[6] West Indian batsman Alvin Kallicharran's record was similarly poor, dismissed in the nineties 7 times for 12 career centuries.
Ashton Agar, playing on debut for Australia against England, came in as the last bat and compiled the highest ever score for a number 11 batter, but fell for 98 with a rash pull shot from a bouncer, after nervously swatting and missing at two previous deliveries.
It is relatively rare for a player to be dismissed for 99 more than once in a Test career, although this fate did befall M. J. K. Smith, Saleem Malik, John Wright, Richie Richardson, Greg Blewett, Sourav Ganguly, Simon Katich and Mike Atherton.
Nine players have been dismissed on 99 in Test cricket without ever making a century including Warne, Dipak Patel and Martyn Moxon.
A statistical oddity occurred at the Karachi test between England and Pakistan in March 1973 when three players (including two in the same innings, Majid Khan and Mushtaq Mohammed) were dismissed for 99.

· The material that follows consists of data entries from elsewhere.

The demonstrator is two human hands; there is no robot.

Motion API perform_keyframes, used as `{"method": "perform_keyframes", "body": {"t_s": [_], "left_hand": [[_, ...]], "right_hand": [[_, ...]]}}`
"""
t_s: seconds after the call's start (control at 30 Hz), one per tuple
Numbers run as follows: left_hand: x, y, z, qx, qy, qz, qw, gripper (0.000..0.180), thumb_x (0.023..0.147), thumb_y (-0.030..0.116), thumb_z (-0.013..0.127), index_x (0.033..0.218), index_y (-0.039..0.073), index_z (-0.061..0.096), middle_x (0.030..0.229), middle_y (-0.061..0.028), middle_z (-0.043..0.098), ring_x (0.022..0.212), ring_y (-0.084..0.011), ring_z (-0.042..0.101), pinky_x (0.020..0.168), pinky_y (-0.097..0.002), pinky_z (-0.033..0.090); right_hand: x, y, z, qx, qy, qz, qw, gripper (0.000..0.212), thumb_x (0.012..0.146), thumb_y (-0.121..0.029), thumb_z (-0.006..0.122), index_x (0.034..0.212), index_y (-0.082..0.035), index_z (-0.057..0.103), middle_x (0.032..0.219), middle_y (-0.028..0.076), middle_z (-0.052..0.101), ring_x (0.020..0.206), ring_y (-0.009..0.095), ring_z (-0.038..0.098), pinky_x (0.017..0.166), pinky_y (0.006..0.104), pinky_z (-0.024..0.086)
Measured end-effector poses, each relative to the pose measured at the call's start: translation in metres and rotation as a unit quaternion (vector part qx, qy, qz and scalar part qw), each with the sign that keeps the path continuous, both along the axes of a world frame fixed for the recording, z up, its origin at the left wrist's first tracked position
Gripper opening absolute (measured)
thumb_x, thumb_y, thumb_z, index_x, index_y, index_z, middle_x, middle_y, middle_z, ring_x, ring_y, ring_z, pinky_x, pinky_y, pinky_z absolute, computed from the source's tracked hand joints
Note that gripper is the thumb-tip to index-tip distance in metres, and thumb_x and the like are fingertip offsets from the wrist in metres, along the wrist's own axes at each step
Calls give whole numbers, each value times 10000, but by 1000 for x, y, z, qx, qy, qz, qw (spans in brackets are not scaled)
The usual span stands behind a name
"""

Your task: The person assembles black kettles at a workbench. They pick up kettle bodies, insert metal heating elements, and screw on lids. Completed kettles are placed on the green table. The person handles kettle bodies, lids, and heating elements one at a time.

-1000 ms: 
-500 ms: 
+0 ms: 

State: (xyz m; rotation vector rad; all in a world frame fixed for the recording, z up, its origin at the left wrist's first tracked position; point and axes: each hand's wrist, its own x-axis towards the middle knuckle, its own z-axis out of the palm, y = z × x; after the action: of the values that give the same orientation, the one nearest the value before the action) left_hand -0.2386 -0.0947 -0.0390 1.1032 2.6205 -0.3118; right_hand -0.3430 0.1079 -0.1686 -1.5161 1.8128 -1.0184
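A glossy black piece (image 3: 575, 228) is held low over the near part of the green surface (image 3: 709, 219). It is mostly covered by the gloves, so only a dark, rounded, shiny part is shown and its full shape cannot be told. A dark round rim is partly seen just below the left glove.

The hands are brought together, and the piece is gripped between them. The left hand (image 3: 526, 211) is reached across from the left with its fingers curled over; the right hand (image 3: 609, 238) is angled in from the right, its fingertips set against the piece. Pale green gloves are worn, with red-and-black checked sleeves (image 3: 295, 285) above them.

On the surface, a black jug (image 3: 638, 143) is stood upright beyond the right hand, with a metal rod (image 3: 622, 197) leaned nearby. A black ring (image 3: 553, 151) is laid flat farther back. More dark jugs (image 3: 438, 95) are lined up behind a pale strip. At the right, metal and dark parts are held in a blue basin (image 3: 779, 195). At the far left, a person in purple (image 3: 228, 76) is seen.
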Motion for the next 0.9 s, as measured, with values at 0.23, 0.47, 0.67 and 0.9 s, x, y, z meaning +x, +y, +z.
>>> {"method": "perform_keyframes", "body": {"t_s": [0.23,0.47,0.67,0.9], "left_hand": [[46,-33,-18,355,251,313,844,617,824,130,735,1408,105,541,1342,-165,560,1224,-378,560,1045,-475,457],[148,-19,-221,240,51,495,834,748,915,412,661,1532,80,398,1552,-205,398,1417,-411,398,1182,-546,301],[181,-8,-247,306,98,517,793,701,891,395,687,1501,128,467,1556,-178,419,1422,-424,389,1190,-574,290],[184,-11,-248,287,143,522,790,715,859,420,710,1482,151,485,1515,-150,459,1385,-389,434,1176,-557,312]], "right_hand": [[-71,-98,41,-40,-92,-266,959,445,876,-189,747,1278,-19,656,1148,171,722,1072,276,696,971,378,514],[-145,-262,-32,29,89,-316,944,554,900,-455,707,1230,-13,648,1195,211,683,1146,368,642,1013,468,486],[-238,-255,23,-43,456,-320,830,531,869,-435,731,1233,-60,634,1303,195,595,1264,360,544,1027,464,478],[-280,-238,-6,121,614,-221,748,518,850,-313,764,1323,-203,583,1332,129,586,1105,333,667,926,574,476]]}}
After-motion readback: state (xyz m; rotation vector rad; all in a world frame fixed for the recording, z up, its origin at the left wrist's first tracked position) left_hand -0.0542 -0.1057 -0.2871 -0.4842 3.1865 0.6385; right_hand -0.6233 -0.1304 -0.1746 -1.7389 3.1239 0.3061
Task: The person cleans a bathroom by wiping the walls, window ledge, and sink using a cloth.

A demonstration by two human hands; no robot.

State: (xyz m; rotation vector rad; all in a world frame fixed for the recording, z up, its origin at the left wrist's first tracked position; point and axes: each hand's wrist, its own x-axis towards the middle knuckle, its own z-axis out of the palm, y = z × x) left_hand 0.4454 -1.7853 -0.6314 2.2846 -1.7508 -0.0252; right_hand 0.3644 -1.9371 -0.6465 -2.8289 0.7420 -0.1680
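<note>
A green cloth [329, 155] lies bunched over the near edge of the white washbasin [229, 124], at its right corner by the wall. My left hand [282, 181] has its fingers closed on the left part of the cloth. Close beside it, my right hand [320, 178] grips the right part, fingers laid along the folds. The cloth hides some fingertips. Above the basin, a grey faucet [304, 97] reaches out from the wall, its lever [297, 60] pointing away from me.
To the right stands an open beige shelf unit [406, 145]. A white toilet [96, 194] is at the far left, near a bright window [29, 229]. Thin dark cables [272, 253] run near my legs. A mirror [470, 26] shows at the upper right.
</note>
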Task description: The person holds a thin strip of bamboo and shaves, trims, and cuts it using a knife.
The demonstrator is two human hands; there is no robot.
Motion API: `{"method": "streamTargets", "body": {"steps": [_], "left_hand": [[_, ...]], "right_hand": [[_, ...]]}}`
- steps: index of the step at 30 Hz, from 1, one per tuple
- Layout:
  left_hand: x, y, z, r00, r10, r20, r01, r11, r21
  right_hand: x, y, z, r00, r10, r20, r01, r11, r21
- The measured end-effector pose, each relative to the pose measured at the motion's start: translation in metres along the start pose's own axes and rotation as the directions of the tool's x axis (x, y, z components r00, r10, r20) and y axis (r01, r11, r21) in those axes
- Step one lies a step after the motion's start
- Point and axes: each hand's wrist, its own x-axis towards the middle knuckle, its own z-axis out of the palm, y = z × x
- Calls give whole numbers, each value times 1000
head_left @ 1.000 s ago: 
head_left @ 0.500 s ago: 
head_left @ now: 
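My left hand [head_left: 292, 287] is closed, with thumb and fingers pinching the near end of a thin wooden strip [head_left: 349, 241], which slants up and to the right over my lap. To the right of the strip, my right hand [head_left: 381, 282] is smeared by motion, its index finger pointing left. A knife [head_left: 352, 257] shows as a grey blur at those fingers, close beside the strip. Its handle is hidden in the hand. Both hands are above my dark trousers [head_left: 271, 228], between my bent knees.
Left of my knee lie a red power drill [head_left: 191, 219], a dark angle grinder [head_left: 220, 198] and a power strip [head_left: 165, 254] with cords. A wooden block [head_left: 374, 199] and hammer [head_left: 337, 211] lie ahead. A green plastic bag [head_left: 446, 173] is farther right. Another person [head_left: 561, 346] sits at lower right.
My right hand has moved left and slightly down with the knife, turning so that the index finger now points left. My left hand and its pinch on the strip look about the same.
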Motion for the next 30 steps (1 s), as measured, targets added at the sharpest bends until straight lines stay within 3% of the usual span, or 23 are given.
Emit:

Batters in the 90s also score at an accelerated pace — possibly because opposing fielders crowd closer, opening room for more aggressive and higher-scoring shots to the boundary.
With 100 runs in reach, batters tend to accelerate scoring and boundary making, with no apparent cost to the probability of dismissal.
Taking these results together, we surmise that the approach to 100 (including the nineties) is a productive, even successful time for international cricketers to bat.